Of all the lines below, output only those starting at the one with "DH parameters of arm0" and ending at the one with "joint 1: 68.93", both ends included, exactly as written.

- - -

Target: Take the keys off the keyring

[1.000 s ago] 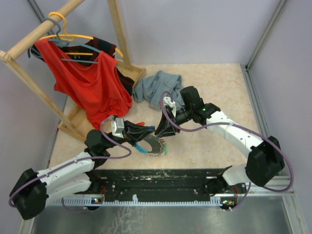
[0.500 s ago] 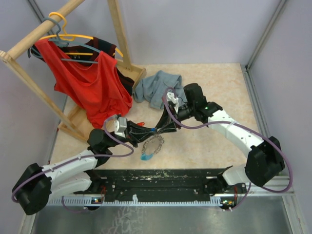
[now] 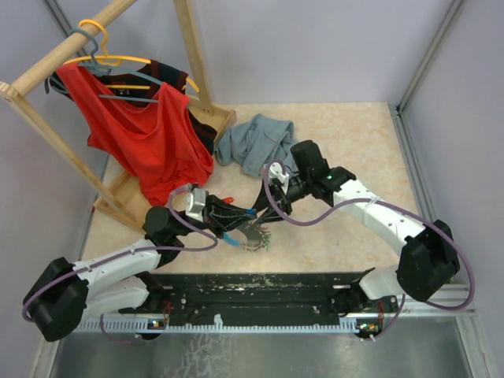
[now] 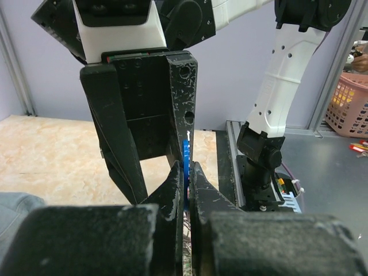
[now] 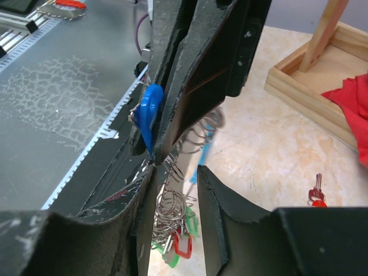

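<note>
Keyring [image 5: 172, 201] dangles below the blue key [image 5: 150, 112] clamped in the left gripper [image 4: 186, 178], while the right gripper [image 5: 175, 172], fingers parted, straddles its chain.

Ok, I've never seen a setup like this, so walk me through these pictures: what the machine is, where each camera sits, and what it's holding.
These are two robot arms bolted at the near edge of a table. The wide picture looks down from above; the other two come from cameras on each wrist, so each shows its own fingers up close. The left end effector is shut on a blue key. The right end effector has its fingers apart, with the keyring hanging between them, more keys on it. On the table lie a loose red key and a grey-blue cloth; a red garment hangs on a wooden rack.
</note>
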Available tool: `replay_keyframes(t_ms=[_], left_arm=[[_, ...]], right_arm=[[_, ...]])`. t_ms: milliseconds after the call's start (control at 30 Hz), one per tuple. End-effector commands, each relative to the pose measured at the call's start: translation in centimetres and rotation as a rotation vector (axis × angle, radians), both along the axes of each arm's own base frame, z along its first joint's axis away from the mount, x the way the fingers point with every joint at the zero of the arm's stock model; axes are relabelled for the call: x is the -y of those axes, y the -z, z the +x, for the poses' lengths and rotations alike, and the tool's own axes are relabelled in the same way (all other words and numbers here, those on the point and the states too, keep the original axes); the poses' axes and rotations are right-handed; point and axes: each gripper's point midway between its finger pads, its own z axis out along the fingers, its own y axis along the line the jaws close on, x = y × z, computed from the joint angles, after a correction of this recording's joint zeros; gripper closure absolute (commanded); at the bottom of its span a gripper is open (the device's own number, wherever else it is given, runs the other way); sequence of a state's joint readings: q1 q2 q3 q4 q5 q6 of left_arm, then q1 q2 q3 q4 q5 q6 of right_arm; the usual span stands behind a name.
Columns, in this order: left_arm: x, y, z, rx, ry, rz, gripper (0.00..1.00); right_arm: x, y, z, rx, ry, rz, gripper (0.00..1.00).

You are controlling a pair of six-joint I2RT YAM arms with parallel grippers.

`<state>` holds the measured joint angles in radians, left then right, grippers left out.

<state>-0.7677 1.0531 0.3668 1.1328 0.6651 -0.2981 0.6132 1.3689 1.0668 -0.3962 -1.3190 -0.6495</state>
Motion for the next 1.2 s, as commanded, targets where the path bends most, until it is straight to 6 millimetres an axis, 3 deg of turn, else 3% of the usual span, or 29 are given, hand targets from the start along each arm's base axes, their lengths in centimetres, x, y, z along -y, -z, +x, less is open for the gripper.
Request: replay_keyframes(t_ms=[0, 333, 667, 1167], left_arm=[[-0.5, -3.7, -0.9, 0.092, 0.021, -0.093, 1.0], [-0.8, -3.8, -1.0, 0.102, 0.009, -0.096, 1.0], [-1.0, -3.6, -1.0, 0.099, -0.002, -0.091, 1.0], [-1.0, -2.9, -1.1, 0.08, 0.01, -0.09, 1.0]], right_arm=[[0.1, -1.5, -1.6, 0.066, -0.073, 0.065, 0.66], [-0.5, -1.3, -2.1, 0.074, -0.077, 0.042, 0.71], [-0.3, -2.4, -2.4, 0.066, -0.081, 0.046, 0.76], [-0.2, -3.1, -2.5, 0.064, -0.076, 0.045, 0.76]])
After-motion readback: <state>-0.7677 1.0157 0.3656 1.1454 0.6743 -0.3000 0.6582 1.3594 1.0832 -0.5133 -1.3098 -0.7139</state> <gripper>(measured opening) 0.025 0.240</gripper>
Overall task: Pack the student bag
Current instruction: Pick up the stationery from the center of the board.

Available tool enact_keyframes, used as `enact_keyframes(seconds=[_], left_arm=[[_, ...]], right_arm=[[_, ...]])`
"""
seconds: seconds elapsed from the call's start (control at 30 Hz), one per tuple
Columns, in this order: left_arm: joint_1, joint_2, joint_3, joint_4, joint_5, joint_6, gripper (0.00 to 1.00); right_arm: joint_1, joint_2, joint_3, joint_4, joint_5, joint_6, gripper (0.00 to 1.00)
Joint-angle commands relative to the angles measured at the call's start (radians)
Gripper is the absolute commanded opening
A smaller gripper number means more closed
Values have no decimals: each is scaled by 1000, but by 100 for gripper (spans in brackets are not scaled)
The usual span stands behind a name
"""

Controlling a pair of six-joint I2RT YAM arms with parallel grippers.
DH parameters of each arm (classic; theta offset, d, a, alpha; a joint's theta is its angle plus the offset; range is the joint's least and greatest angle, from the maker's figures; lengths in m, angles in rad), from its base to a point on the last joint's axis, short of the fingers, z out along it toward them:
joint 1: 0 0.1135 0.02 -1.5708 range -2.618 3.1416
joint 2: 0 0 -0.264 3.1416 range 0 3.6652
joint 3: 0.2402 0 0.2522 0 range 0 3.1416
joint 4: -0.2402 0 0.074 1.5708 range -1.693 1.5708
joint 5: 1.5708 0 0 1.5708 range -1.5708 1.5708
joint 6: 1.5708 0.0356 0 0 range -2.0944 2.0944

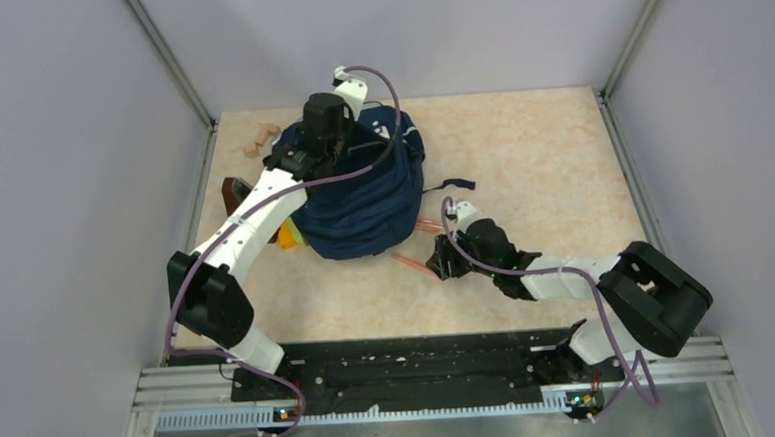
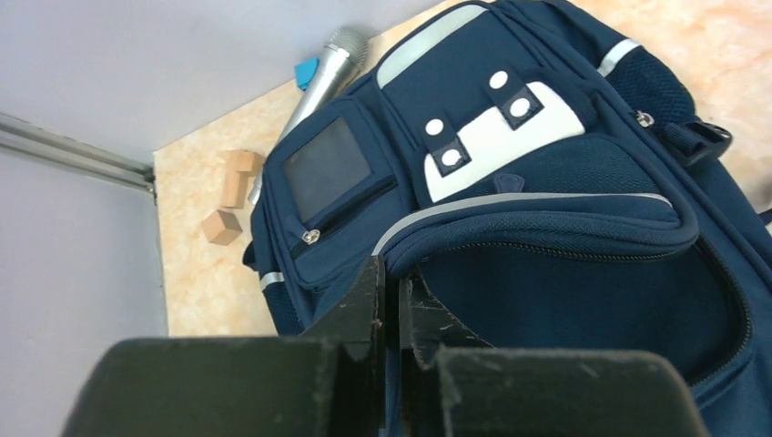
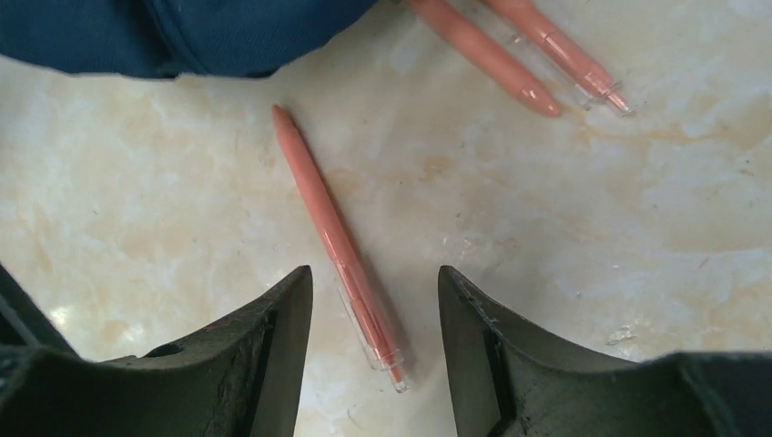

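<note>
Marbled beige tabletop (image 1: 531, 161) carries the student bag (image 1: 363, 200) at about ten o'clock from its centre. Closed, the left gripper (image 2: 390, 305) seemingly pinches the rim of its open mouth. At the bag's four o'clock the right gripper (image 3: 375, 278) stands open astride an orange pen (image 3: 330, 232). Lying skewed between the jaws, the pen could roll away on closing; slipping fabric would collapse the mouth.

Matt woven cloth on the student bag (image 2: 583, 300); smooth, glossy plastic on the pen (image 3: 337, 241); polished marbled table (image 3: 592, 228); brushed metal microphone (image 2: 323, 77); bare wood blocks (image 2: 221, 226).
</note>
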Motion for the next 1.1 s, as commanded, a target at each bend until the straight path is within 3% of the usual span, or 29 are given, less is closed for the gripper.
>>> enact_keyframes(seconds=[0.0, 0.4, 0.73, 0.87, 1.07], left_arm=[[9, -75, 94, 156, 29, -61, 0], [8, -90, 82, 42, 123, -116, 0], [9, -175, -34, 14, 171, -153, 0], [9, -236, -96, 8, 192, -176, 0], [7, -298, -197, 30, 238, -210, 0]], right_arm=[[67, 61, 57, 50, 90, -137, 52], [188, 178, 157, -95, 248, -280, 46], [234, 210, 175, -151, 250, -277, 43], [234, 212, 196, -193, 263, -270, 22], [235, 89, 172, -249, 247, -243, 2]])
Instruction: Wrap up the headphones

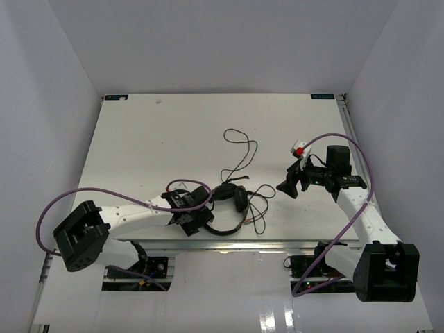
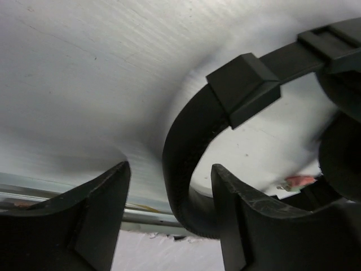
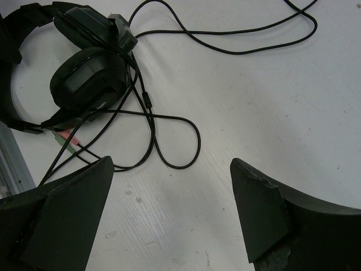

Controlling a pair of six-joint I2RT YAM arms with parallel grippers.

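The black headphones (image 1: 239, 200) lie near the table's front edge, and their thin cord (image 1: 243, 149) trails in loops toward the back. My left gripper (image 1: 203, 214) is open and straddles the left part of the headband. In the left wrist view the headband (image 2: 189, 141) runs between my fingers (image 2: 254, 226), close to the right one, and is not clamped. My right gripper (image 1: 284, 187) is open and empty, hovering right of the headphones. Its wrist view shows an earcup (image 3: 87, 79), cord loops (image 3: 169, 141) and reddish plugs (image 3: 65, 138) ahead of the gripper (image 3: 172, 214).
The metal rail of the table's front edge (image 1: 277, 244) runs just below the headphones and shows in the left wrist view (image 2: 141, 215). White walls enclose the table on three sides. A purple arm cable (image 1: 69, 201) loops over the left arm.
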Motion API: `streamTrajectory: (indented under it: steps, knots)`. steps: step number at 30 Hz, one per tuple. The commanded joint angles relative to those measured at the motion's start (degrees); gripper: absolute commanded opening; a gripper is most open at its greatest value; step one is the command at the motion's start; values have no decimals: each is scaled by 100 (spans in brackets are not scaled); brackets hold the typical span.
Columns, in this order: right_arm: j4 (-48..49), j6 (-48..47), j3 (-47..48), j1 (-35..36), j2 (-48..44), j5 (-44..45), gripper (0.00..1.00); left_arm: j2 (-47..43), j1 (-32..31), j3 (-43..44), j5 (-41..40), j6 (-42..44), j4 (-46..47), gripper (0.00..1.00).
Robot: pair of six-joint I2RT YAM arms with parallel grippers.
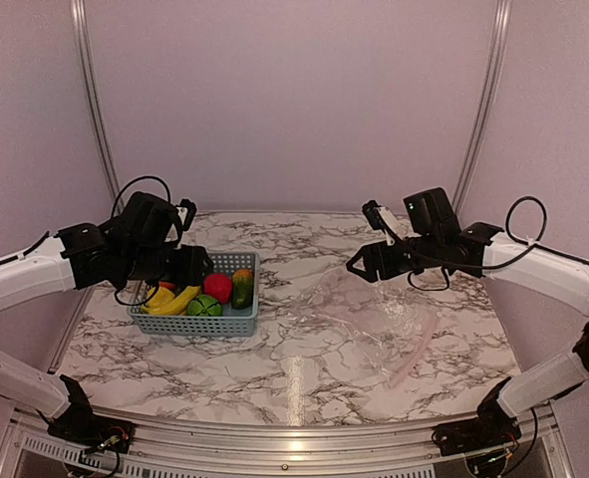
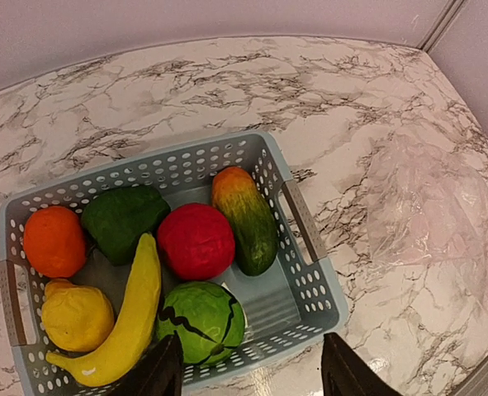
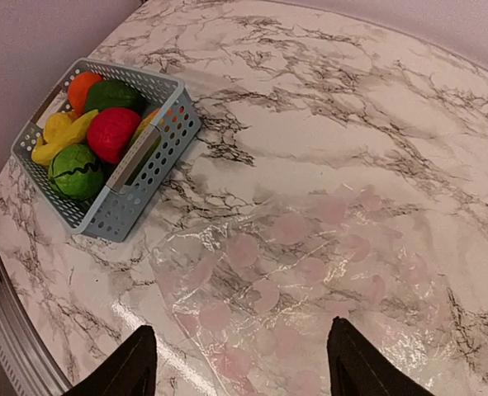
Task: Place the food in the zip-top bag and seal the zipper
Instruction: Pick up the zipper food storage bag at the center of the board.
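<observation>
Both sets of jaws stood spread and empty — my left gripper (image 2: 252, 371) hung over the basket (image 2: 314, 289), where all the food (image 2: 196, 241) lay, my right gripper (image 3: 239, 363) over the flat zip-top bag (image 3: 293, 272) beside it. Nothing was bagged; I judged the first pick came next — down onto the melon (image 2: 201, 322), nearest my fingers.

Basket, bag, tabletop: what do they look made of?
Basket: matte grey-blue plastic, likely moulded; rows of punched holes.
Bag: thin clear glossy film; crinkles, glare.
Tabletop: glossy marble-look, veined, reflective; stone or laminate, cannot tell.
</observation>
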Motion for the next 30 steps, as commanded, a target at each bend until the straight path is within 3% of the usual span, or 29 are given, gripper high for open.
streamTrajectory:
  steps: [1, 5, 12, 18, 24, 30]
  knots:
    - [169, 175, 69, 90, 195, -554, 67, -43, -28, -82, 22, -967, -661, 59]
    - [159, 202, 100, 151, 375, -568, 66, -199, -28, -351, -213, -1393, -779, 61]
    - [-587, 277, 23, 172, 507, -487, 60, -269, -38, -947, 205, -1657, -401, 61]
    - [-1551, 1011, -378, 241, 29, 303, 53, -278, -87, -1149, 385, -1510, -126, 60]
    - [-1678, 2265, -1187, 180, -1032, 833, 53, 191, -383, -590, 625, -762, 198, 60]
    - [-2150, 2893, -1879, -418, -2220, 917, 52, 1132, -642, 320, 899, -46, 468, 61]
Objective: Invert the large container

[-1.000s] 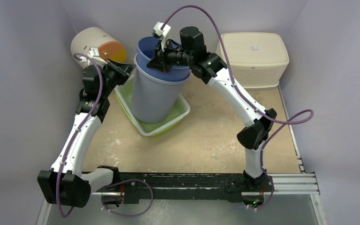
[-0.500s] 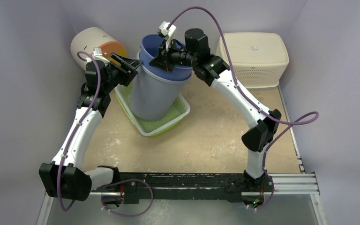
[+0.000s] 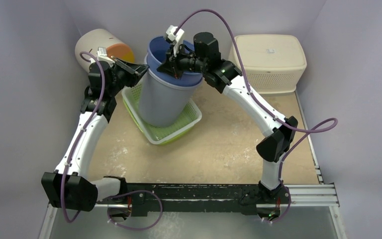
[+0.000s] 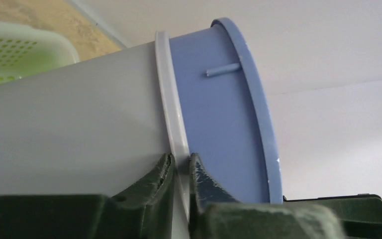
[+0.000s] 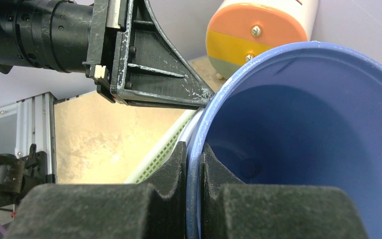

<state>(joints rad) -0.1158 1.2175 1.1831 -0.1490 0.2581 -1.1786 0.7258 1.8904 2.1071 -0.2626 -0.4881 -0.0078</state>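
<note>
The large container (image 3: 164, 102), a pale grey bucket, stands tilted in a green basket (image 3: 191, 117) with a blue bucket (image 3: 155, 50) nested inside it. My left gripper (image 3: 142, 69) comes from the left. In the left wrist view its jaws (image 4: 180, 162) pinch the grey rim (image 4: 169, 99), just below the blue bucket's wall (image 4: 214, 124). My right gripper (image 3: 171, 67) reaches in from the back right. In the right wrist view it (image 5: 194, 152) is shut on the blue bucket's rim (image 5: 303, 124), one finger inside and one outside.
A white cylinder with an orange end (image 3: 99, 45) lies at the back left, close behind the left gripper. A cream lidded basket (image 3: 271, 59) sits at the back right. Purple walls close in the left, back and right sides.
The left gripper opened, rose from the bucket's side to the grey rim and closed around it. The right gripper kept its hold on the blue rim and shifted slightly.
</note>
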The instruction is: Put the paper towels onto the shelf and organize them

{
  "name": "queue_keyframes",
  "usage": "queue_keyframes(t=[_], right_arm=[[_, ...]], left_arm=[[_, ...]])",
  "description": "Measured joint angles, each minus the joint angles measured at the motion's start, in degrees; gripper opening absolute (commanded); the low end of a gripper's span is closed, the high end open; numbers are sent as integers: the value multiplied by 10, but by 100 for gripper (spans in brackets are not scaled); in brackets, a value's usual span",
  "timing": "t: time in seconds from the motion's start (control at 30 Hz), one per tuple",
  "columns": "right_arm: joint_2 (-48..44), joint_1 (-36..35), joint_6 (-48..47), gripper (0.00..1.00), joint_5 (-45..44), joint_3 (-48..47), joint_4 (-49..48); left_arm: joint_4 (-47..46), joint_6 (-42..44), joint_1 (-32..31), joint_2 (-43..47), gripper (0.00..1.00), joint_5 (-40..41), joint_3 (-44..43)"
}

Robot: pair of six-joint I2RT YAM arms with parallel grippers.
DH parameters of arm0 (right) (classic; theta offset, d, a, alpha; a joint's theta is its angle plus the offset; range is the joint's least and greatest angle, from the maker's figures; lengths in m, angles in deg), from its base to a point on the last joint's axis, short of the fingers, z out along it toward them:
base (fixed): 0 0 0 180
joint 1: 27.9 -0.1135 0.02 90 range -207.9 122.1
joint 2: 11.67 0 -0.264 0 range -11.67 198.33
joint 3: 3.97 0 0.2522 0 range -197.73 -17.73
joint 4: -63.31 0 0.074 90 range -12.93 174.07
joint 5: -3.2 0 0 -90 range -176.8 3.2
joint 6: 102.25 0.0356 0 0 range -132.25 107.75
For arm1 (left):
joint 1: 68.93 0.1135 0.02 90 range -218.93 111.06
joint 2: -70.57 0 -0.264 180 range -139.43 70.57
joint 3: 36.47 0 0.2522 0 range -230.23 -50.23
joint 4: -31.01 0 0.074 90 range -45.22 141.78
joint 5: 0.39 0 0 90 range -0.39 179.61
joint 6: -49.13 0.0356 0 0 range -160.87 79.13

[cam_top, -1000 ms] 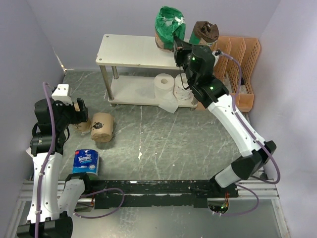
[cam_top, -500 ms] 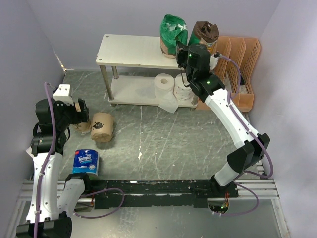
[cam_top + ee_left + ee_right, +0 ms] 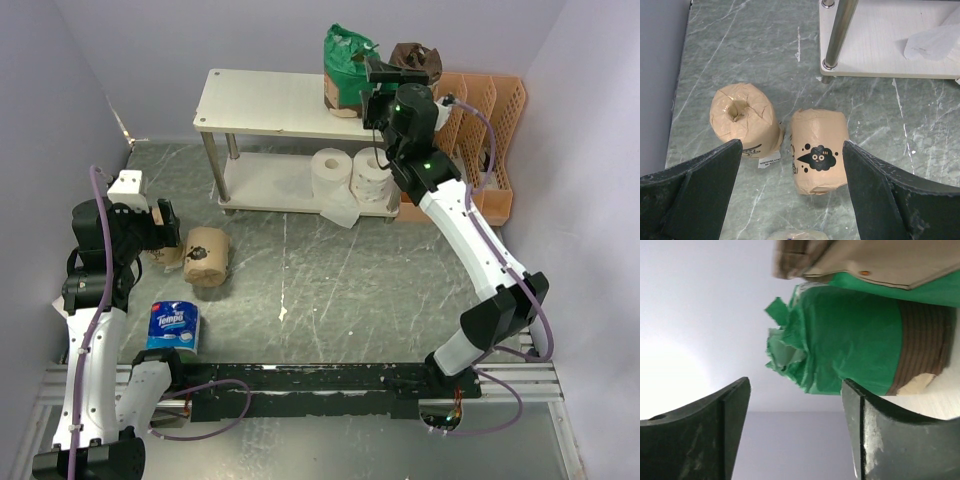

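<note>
**Hovering open over the tan rolls, reaching open at the shelf top**

The left gripper (image 3: pixel 792 147) hangs with its jaws spread wide, holding nothing. Two tan-wrapped paper towel rolls lie on the grey-green marbled table (image 3: pixel 350 280) right under it. The upright tan roll (image 3: pixel 742 120) sits nearer the left finger. The toppled tan roll with a black cartoon print (image 3: pixel 819 150) lies just beside it, nearer the right finger. The blue "Tempo" roll (image 3: pixel 175 328) stands closer to the arm bases.

The off-white two-tier shelf with metal legs (image 3: pixel 265 100) stands further right. Its lower board carries two bare white rolls (image 3: pixel 330 172) side by side, with a loose tail of paper hanging off the front edge.

A green-wrapped roll (image 3: pixel 345 65) stands at the top board's right end. The right gripper (image 3: pixel 378 72) is level with it, jaws parted and empty, the roll framed just beyond the fingertips. A second green roll with a brown top (image 3: pixel 415 62) stands close behind the gripper. An orange slotted plastic file rack (image 3: pixel 490 130) is to the right.
</note>
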Motion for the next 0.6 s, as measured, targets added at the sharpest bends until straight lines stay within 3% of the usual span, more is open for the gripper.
queue_keyframes(t=[0.2, 0.47, 0.6], right_arm=[[-37, -12, -128, 100, 24, 22, -59], [-139, -200, -475, 100, 45, 156, -118], [-139, -209, -584, 100, 88, 237, -101]], left_arm=[[0, 0, 0, 0, 94, -2, 0], [0, 2, 2, -2, 93, -6, 0], [1, 10, 7, -7, 93, -24, 0]])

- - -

_Task answer_:
DH parameters of arm0 (right) (classic; theta offset, d, a, alpha; a joint's theta is its angle plus the offset; range is the joint's least and greatest angle, from the maker's figures; lengths in m, angles in deg), from its base to a point on the last joint's axis, short of the fingers, z out along it toward them:
base (fixed): 0 0 0 180
joint 1: 27.9 -0.1135 0.02 90 range -207.9 122.1
joint 2: 11.67 0 -0.264 0 range -11.67 198.33
joint 3: 3.97 0 0.2522 0 range -197.73 -17.73
joint 4: -63.31 0 0.074 90 range -12.93 174.07
joint 5: -3.2 0 0 -90 range -176.8 3.2
joint 6: 102.25 0.0356 0 0 range -132.25 107.75
For arm1 (left):
joint 1: 68.93 0.1135 0.02 90 range -218.93 111.06

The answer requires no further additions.